Low-level SVV DNA in blood after CD4 T cell depletion.
DNA extracted from blood samples collected after treatment with anti-CD4 T cell antibody was analyzed by real-time qPCR for sequences specific for SVV ORF61 (Table 5). Each sample was analyzed in triplicate, and the number of copies was calculated as an average of three measurements (± the standard deviations [SD]). The sensitivity of our real-time qPCR was one to five copies/μg of DNA (32). Blood samples from monkey JF07 obtained before CD4 depletion contained three copies of SVV DNA/500 ng of total DNA in the absence skin rash (Table 5), suggesting low-level virus persistence. However, none of the other monkeys had SVV DNA in their blood at the time of CD4 depletion. SVV DNA was not detected in any of the blood samples from monkey JF03 after CD4 depletion, including at 28 dpix, when it developed zoster, and at 35 and 42 dpix. Blood samples taken at 7, 14, 22, 35, and 50 dpix from monkey IE31 contained low copy numbers of SVV DNA, with skin rash coinciding with the low copy number only at 35 dpix. Thus, unlike primary infection (Table 3), viremia was minimal or absent in monkeys after immunosuppression.
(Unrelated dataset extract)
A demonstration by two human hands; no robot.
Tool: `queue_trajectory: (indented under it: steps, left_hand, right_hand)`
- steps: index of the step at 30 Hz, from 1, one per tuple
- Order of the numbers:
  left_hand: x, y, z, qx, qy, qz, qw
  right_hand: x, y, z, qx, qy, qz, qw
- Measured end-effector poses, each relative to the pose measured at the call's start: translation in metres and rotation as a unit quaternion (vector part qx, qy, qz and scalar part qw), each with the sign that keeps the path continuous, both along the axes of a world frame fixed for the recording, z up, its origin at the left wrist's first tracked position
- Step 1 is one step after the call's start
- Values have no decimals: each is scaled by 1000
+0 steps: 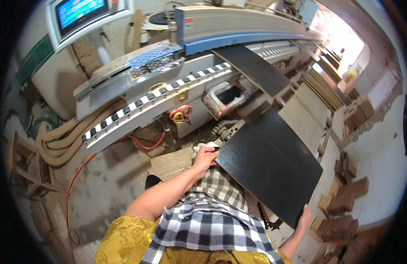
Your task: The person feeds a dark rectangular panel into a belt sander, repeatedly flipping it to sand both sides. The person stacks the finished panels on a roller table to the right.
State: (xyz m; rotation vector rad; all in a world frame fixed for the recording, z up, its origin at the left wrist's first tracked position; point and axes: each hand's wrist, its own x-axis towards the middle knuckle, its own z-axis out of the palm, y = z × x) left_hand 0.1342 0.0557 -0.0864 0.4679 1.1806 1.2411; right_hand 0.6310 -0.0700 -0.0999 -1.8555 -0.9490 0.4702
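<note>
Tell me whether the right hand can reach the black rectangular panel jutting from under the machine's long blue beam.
Probably not as things stand: the right hand holds another black rectangular panel, which lies between it and the jutting panel.

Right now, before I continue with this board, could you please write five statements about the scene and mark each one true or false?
1. The left hand holds the left end of the nearer black board. True.
2. The right hand is away from that board. False: it touches the board's lower right edge.
3. A second black board lies farther away, beside the blue-edged beam. True.
4. The screen at the upper left is dark. False: it is lit, mostly blue with other colours.
5. The stacks of brown pieces near the wall are on the person's right. True.
</note>
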Motion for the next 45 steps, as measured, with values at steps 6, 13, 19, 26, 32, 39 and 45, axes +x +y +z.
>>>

It is interesting that both of the monkeys (JF07 and IE31) in which SVV DNA was detected in blood samples after CD4 depletion were males. As mentioned before, the sex of the monkeys might have played a role in SVV reactivation from latency.
TABLE 5.
Viremia after CD4 depletion
Monkey | Mean SVV ORF61 DNA copy no./500 ng ± the SD at various times after CD4 depletiona |
|||||||||||||
---|---|---|---|---|---|---|---|---|---|---|---|---|---|---|
0 dpix | 7 dpix | 14 dpix | 22 dpix | 28 dpix | 35 dpix | 42 dpix | 49 dpix | 50 dpix | 58 dpix | 63 dpix | 70 dpix | 77 dpix | 83 dpix | |
JF07 | 3 ± 0.62 | 0 | 0 | NA | NA | NA | NA | NA | NA | NA | NA | NA | NA | NA |
JF03 | 0 | 0 | 0 | 0 | 0 | 0 | 0 | NA | NA | NA | NA | NA | NA | NA |
IE31 | 0 | 0 | 0 | 5 ± 1.78 | 0 | 5 ± 1.20 | 0 | 0 | 6 ± 2.05 | NA | NA | NA | NA | NA |
IT30 | 0 | 0 | 0 | 0 | 0 | 0 | 0 | 0 | ND | 0 | 0 | 0 | 0 | 0 |
IT37 | 0 | 0 | 0 | 0 | 0 | 0 | 0 | 0 | ND | 0 | 0 | 0 | 0 | ND |
NA, not applicable (since the monkey was euthanized); ND, sample not available; dpix, days after CD4 depletion.
Detection of SVV DNA in ganglia, lungs, and lymph nodes from rhesus macaques after zoster.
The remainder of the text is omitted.